==== Provided records ====
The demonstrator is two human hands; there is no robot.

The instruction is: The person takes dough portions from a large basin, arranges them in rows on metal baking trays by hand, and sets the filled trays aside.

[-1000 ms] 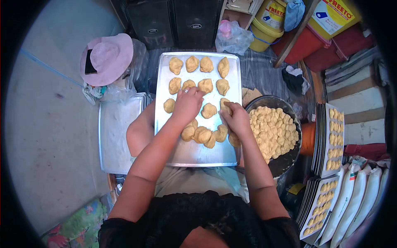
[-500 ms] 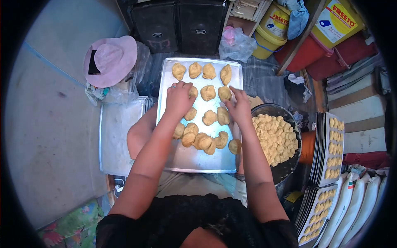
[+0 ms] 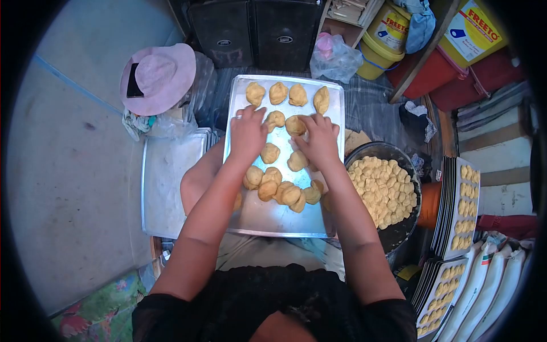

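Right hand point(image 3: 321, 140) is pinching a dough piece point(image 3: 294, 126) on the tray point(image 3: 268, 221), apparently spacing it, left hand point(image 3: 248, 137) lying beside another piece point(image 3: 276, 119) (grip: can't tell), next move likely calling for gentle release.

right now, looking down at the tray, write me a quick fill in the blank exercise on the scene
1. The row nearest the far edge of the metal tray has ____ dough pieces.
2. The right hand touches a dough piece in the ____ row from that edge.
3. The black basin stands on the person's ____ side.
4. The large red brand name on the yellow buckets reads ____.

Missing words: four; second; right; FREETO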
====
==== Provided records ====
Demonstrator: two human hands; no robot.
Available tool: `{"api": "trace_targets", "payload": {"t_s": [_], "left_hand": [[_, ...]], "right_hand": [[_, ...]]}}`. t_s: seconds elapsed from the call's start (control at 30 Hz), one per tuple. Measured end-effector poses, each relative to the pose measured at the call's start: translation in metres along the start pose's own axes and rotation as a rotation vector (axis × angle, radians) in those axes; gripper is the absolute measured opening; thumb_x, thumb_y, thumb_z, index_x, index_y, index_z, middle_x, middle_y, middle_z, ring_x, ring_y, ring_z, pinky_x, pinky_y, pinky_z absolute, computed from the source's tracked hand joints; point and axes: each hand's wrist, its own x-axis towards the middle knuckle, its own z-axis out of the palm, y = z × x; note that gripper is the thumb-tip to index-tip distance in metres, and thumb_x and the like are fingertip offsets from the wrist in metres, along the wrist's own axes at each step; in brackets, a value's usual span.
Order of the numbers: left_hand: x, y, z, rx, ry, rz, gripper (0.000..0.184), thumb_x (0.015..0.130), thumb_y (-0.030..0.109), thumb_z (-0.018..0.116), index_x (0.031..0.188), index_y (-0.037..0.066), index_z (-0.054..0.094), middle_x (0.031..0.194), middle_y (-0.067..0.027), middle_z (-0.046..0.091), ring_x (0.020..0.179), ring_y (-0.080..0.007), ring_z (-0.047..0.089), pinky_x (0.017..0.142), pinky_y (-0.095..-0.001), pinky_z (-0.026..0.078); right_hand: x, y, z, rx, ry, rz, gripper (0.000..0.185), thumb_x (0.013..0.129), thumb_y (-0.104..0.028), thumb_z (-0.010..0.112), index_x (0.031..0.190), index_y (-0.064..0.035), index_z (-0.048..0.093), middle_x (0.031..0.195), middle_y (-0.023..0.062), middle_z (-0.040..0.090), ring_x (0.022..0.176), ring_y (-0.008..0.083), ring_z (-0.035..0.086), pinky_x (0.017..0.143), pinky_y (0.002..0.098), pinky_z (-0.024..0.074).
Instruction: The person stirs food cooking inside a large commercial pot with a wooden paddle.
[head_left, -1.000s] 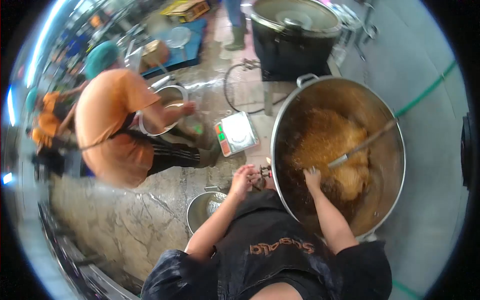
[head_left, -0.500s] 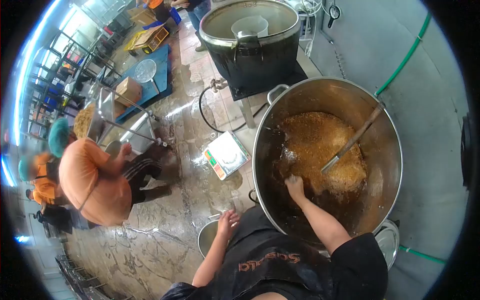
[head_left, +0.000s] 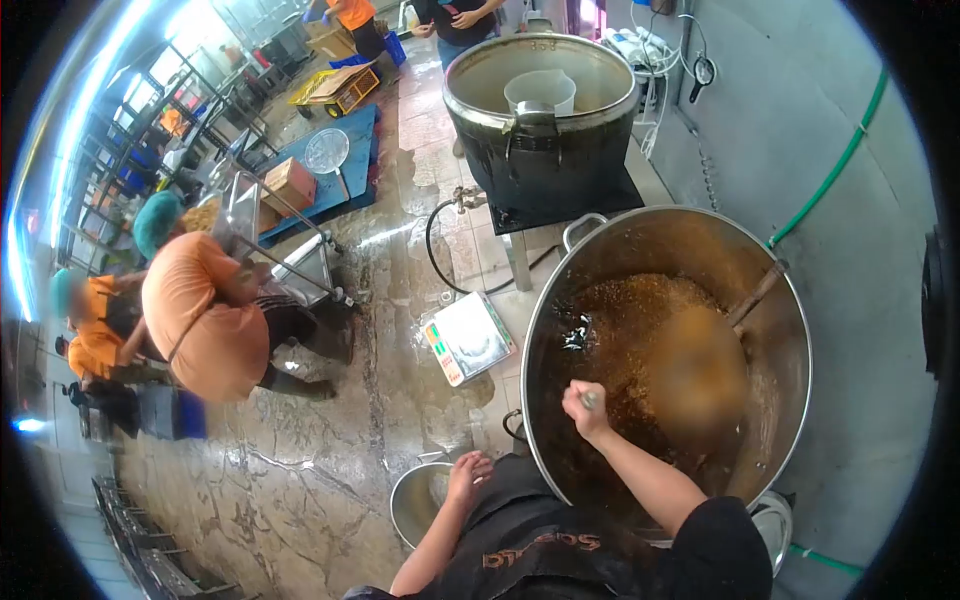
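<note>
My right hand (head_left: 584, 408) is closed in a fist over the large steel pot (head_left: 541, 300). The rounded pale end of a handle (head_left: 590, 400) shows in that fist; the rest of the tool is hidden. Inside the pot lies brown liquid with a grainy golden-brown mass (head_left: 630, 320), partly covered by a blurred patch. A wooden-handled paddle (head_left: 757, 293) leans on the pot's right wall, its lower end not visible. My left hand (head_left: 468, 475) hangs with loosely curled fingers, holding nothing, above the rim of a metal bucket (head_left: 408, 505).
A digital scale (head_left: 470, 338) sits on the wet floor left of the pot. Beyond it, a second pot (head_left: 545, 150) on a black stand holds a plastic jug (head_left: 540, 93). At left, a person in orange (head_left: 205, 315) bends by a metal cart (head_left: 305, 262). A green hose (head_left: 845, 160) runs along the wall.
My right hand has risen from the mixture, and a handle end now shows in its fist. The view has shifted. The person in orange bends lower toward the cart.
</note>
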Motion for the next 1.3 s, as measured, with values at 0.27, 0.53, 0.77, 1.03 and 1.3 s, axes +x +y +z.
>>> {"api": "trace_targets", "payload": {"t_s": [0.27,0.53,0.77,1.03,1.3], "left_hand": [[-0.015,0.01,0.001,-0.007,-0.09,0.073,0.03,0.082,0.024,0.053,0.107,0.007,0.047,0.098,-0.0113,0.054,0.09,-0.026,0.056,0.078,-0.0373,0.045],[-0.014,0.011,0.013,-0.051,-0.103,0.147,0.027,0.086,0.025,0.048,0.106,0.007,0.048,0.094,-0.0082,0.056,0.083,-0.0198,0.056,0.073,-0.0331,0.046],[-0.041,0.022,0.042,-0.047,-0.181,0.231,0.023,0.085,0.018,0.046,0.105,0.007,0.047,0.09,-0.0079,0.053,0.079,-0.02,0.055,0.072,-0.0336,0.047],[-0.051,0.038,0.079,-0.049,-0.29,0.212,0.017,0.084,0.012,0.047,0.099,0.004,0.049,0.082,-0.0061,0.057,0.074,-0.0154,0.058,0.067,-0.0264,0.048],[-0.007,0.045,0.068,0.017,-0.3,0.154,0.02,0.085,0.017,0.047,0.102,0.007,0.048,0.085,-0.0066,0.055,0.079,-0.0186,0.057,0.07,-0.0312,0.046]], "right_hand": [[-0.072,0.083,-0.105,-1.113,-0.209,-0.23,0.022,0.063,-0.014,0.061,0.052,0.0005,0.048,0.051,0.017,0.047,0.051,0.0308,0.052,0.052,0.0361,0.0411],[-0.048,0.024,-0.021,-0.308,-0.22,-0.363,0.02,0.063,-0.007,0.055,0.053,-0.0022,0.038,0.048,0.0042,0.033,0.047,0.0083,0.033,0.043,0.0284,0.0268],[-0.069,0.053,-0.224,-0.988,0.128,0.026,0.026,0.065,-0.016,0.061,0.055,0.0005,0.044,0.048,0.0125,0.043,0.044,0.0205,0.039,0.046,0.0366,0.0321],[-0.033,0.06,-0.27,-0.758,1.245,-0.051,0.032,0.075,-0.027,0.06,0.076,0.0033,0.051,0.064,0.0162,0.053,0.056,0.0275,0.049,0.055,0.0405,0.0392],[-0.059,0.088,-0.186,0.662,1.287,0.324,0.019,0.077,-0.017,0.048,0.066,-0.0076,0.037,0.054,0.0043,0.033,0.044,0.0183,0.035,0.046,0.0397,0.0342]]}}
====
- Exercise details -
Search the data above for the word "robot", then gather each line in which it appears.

- Your response -
The demonstrator is two human hands; there is no robot.
Demonstrator: two human hands; no robot.

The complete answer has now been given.